● WORK ORDER
Below are some entries. Copy each line that holds the string "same".

[Data entries]
---
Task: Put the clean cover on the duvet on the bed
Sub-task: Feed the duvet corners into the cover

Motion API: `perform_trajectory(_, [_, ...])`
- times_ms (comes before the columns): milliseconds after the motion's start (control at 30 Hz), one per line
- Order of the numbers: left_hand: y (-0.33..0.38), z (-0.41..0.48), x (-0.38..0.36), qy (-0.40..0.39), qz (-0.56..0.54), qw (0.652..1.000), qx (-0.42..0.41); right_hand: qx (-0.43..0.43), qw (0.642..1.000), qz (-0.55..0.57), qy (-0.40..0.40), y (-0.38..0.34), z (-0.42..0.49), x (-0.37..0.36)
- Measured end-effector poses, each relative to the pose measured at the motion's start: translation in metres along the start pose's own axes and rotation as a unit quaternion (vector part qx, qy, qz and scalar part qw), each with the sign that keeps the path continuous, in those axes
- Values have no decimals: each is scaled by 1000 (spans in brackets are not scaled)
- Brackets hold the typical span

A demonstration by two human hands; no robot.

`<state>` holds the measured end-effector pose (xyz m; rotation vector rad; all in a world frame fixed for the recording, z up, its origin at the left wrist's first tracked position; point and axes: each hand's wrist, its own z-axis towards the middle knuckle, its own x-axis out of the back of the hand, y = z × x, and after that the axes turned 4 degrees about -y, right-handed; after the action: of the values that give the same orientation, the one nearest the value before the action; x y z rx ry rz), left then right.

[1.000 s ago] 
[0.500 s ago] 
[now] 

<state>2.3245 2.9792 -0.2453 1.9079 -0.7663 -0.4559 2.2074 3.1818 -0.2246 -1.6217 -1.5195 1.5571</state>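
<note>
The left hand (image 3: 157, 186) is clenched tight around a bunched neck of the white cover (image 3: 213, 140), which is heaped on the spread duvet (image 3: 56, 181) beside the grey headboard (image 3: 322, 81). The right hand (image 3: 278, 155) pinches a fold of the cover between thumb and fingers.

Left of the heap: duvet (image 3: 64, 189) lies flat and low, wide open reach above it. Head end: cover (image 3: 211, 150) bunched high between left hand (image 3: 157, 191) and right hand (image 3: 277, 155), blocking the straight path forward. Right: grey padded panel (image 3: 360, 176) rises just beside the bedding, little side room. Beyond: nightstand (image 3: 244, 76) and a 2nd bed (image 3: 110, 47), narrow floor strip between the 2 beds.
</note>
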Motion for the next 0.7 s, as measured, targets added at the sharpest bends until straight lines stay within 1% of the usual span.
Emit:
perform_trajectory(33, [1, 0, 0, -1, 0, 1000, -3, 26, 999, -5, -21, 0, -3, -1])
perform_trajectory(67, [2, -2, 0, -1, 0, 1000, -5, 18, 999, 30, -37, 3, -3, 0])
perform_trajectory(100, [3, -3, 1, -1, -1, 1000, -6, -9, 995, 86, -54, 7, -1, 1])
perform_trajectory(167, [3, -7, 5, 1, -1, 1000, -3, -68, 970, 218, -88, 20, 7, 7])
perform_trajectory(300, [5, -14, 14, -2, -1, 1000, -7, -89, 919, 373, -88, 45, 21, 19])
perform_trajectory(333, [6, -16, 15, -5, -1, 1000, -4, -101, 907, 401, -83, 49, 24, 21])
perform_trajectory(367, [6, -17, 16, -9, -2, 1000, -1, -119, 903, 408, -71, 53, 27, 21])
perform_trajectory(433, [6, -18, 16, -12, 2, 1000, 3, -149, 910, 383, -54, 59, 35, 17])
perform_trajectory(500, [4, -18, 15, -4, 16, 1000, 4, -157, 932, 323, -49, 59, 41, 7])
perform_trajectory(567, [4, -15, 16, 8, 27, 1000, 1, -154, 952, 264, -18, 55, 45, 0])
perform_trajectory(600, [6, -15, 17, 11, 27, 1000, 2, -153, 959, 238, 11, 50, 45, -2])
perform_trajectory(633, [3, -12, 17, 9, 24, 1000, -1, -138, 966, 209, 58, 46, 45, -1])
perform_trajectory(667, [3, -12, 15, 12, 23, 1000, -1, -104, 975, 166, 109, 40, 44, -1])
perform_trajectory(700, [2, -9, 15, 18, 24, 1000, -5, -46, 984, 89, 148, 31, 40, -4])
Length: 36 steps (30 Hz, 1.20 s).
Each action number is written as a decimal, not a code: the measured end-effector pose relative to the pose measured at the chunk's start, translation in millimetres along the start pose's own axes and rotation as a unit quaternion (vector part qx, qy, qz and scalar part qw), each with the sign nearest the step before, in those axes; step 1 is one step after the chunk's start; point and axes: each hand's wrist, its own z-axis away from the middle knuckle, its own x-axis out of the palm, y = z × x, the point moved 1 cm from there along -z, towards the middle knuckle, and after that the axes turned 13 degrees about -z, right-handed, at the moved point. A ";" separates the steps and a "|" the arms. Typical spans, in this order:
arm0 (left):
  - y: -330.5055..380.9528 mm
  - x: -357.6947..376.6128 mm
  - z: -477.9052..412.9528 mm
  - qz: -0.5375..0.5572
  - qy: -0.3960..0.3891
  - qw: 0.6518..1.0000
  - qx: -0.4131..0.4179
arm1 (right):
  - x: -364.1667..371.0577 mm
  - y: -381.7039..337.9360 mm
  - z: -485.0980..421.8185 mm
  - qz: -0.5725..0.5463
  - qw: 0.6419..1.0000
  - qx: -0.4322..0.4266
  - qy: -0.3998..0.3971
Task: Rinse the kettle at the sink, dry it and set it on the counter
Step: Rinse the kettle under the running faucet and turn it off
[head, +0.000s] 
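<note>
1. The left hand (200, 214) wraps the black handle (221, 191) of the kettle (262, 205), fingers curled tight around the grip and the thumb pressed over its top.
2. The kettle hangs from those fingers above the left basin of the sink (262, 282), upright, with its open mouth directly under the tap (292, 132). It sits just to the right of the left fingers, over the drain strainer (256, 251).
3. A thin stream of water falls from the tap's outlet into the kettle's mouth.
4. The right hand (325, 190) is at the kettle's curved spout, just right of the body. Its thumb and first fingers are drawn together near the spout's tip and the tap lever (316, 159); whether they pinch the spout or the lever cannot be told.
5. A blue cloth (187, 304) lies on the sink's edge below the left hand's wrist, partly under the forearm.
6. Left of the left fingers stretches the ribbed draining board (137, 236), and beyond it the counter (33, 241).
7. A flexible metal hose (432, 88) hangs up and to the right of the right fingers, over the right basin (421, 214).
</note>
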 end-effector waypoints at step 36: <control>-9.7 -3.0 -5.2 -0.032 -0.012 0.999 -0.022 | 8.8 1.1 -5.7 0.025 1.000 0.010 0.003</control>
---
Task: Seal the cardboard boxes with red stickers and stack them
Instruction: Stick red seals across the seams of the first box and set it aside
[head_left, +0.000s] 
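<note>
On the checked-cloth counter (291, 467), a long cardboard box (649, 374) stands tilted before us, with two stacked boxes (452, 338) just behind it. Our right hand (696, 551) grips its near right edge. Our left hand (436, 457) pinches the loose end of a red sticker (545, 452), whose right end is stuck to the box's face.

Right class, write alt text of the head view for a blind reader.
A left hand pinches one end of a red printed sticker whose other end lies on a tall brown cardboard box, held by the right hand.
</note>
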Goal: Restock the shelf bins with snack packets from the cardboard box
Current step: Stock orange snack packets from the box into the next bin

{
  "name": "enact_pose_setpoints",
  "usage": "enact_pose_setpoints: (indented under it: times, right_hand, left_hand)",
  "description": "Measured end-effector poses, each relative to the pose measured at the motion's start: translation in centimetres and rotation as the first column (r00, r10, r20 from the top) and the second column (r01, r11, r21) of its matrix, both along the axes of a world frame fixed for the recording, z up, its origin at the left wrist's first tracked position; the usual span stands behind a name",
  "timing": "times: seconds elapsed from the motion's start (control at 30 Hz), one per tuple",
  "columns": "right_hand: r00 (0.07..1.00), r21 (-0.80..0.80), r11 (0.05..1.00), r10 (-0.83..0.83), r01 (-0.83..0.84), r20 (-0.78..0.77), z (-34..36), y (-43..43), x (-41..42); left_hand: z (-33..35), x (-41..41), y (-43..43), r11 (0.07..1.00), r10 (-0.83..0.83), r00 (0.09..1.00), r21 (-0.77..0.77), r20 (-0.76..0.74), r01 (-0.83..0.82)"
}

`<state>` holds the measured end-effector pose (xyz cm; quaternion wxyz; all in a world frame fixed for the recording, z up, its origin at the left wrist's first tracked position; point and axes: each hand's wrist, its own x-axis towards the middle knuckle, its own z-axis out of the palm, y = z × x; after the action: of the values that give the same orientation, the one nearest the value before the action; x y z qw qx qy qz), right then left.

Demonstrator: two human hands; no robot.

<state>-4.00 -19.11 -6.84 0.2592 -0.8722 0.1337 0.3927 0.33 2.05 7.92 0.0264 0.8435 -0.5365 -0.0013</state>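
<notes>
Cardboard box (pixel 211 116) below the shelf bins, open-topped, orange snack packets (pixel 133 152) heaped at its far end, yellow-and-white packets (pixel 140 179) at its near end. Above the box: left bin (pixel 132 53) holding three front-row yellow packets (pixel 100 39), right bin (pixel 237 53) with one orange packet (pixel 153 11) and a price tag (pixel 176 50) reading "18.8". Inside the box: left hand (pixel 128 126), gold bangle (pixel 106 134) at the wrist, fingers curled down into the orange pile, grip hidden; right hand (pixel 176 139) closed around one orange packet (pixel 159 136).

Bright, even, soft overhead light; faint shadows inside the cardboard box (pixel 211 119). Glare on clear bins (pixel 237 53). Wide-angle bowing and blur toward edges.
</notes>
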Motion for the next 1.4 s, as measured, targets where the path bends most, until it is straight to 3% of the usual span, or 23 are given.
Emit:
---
● ANSWER SPACE
`<state>` holds the measured end-effector pose (xyz m; rotation vector rad; all in a world frame fixed for the recording, z up, its origin at the left wrist's first tracked position; point and axes: each hand's wrist, its own z-axis towards the middle knuckle, its own x-axis out of the back of the hand, y = z × x, and after that the axes turned 4 degrees about -y, right-handed; after the action: of the values that give the same orientation, the one nearest the value before the action; x y z rx ry rz), left then right.
`<state>` holds the measured end-effector pose (xyz cm; quaternion wxyz; all in a world frame fixed for the recording, z up, its origin at the left wrist's first tracked position; point and axes: each hand's wrist, its own x-axis towards the middle knuckle, its own z-axis out of the palm, y = z × x; after the action: of the values that give the same orientation, the one nearest the value before the action; x y z qw qx qy qz), right then left.

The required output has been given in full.